Success in classical biological control will reduce populations of, and yield loss from, SBA. A partial success could save producers tens of millions of dollars in control costs alone, with societal benefits of reduced human exposure, reduced non-target impacts from pesticide use, and slower formation of insecticide resistance. A better understanding of North American natural enemies and their conservation will have similar impacts as a partial success in importation biological control.
2010 Project Description
The composition of the stink bug fauna on soybeans in central and southern Kentucky was determined by sampling soybean fields in several counties. Sampling protocol for a given soybean field consisted taking 1000 sweeps or collecting 100 adult stink bugs (whichever occurred first). Overall, 85.2% of the stink bugs collected were the green stink bug (Acrosternum hilare), 12.7% were brown stink bugs (Euschistus species - servus, variolarius, and tristigmus), and 2.1% were other species (Brochymena, Podisus, Stiretrus, and Thyanta species).
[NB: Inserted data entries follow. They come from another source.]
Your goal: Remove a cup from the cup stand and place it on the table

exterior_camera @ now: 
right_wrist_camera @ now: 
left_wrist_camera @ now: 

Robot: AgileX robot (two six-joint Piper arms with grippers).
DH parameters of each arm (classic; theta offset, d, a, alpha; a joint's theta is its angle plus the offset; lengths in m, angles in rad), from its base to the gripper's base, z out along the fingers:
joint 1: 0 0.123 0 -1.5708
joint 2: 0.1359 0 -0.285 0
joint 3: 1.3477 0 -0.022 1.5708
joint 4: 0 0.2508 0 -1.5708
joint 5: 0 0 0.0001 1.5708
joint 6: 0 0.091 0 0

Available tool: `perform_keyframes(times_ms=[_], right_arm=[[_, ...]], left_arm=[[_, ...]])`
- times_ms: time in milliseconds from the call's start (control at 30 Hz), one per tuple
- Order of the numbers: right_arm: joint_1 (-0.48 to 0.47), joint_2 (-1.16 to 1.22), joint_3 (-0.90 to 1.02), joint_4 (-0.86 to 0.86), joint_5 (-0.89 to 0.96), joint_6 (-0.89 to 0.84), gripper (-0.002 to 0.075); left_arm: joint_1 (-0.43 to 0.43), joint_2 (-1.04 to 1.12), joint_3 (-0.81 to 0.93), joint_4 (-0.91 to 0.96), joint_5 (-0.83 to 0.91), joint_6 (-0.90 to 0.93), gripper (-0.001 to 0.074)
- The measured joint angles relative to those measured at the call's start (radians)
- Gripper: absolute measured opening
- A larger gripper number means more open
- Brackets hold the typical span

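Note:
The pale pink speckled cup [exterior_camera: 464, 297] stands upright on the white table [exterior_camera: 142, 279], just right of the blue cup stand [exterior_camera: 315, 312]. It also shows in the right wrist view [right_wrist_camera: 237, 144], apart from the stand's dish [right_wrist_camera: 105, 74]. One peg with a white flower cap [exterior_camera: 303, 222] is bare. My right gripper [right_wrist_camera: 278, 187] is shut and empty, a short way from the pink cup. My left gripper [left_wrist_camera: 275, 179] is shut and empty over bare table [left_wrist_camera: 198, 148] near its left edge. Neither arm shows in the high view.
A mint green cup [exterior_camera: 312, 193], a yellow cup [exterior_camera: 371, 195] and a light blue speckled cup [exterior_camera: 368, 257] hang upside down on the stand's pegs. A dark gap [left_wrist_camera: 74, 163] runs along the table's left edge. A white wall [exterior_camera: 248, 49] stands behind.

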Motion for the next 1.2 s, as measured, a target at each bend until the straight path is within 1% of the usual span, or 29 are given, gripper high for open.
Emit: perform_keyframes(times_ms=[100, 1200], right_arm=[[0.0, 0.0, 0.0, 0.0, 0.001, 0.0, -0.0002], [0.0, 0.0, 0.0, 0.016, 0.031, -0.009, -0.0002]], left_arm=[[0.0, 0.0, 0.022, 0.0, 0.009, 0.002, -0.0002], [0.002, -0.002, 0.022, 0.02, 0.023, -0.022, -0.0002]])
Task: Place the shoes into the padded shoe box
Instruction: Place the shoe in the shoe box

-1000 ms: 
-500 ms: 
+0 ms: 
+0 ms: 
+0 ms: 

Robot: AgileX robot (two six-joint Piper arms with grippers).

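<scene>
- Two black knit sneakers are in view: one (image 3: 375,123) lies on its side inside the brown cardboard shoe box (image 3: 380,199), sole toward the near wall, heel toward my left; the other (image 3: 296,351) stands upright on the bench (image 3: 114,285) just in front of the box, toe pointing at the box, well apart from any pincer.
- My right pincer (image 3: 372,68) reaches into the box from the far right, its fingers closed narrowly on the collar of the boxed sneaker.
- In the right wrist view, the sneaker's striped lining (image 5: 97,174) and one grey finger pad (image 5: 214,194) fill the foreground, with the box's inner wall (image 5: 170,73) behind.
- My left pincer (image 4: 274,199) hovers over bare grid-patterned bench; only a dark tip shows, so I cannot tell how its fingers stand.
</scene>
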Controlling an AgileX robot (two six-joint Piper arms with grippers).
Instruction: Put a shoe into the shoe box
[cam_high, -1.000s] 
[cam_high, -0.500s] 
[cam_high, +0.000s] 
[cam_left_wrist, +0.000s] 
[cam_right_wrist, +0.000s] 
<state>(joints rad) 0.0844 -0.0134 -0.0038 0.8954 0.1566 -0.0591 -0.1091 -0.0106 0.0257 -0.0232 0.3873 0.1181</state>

No exotic species were found during this study.
This study was done because three different species of exotic stink bugs were present in nearby states and we wanted to document the status of the native stink bug fauna on Kentucky soybeans prior to these likely invasions. In fact, one of those three exotic species (the brown marmorated stink bug) was first detected in Kentucky in late September 2010. Although this detection occurred at the end of the 2010 growing season, this exotic stink bug is likely to be present in Kentucky soybean fields in 2011.